WHAT TO DO>
Every line of the listing is to be printed again exactly.

INPUT DATA>
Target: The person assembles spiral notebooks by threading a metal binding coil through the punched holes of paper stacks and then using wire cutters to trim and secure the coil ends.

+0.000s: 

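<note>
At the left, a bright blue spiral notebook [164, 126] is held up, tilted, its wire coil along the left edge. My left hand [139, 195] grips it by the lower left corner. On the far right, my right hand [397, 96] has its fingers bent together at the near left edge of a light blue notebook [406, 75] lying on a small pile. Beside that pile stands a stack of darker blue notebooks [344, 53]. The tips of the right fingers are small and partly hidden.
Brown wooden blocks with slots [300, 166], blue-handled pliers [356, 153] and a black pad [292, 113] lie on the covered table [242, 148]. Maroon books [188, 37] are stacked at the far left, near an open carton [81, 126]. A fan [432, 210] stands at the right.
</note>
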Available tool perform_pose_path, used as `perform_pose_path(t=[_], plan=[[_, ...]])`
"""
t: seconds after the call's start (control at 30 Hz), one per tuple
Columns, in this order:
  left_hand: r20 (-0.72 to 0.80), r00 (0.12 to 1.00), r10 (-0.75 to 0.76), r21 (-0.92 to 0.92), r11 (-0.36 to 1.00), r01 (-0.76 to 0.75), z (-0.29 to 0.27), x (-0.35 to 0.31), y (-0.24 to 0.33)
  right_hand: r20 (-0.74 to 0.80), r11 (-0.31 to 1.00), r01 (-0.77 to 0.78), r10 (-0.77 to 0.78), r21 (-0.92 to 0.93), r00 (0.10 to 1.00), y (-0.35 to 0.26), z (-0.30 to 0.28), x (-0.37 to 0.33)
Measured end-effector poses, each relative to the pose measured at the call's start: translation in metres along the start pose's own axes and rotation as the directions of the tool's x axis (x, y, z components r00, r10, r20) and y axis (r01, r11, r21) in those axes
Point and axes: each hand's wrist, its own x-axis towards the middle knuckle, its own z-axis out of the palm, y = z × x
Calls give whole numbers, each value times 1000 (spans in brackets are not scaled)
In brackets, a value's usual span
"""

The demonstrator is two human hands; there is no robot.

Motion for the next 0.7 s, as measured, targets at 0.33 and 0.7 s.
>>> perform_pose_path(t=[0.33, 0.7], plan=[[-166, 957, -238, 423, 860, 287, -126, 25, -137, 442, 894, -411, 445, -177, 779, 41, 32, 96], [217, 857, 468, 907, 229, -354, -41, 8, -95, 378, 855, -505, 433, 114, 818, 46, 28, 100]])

EXERCISE RESPONSE>
Target: The person assembles spiral notebooks by threading a metal binding coil through the punched holes of paper stacks and then using wire cutters to trim and secure the coil ends.

+0.000s: 

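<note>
At the left, a bright blue spiral notebook [164, 126] is held up, tilted, its wire coil along the left edge. My left hand [139, 195] grips it by the lower left corner. On the far right, my right hand [397, 96] has its fingers bent together at the near left edge of a light blue notebook [406, 75] lying on a small pile. Beside that pile stands a stack of darker blue notebooks [344, 53]. The tips of the right fingers are small and partly hidden.
Brown wooden blocks with slots [300, 166], blue-handled pliers [356, 153] and a black pad [292, 113] lie on the covered table [242, 148]. Maroon books [188, 37] are stacked at the far left, near an open carton [81, 126]. A fan [432, 210] stands at the right.
</note>
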Available tool perform_pose_path, used as `perform_pose_path(t=[_], plan=[[_, ...]])`
"""
t: seconds after the call's start (control at 30 Hz), one per tuple
Columns, in this order:
  left_hand: r20 (-0.72 to 0.80), r00 (0.12 to 1.00), r10 (-0.75 to 0.76), r21 (-0.92 to 0.92), r11 (-0.36 to 1.00), r01 (-0.76 to 0.75), z (-0.29 to 0.27), x (-0.35 to 0.31), y (-0.24 to 0.33)
  right_hand: r20 (-0.74 to 0.80), r11 (-0.31 to 1.00), r01 (-0.77 to 0.78), r10 (-0.77 to 0.78), r21 (-0.92 to 0.93), r00 (0.10 to 1.00), y (-0.35 to 0.26), z (-0.30 to 0.28), x (-0.37 to 0.33)
Measured end-effector poses, each relative to the pose measured at the call's start: translation in metres along the start pose's own axes and rotation as the directions of the tool's x axis (x, y, z components r00, r10, r20) and y axis (r01, r11, r21) in those axes
Point and axes: each hand's wrist, its own x-axis towards the middle knuckle, its own z-axis out of the palm, y = z × x
Calls give whole numbers, each value times 1000 (spans in brackets are not scaled)
In brackets, a value's usual span
"""

The demonstrator is two human hands; there is no robot.

Motion for the next 0.7 s, as measured, targets at 0.33 and 0.7 s.
>>> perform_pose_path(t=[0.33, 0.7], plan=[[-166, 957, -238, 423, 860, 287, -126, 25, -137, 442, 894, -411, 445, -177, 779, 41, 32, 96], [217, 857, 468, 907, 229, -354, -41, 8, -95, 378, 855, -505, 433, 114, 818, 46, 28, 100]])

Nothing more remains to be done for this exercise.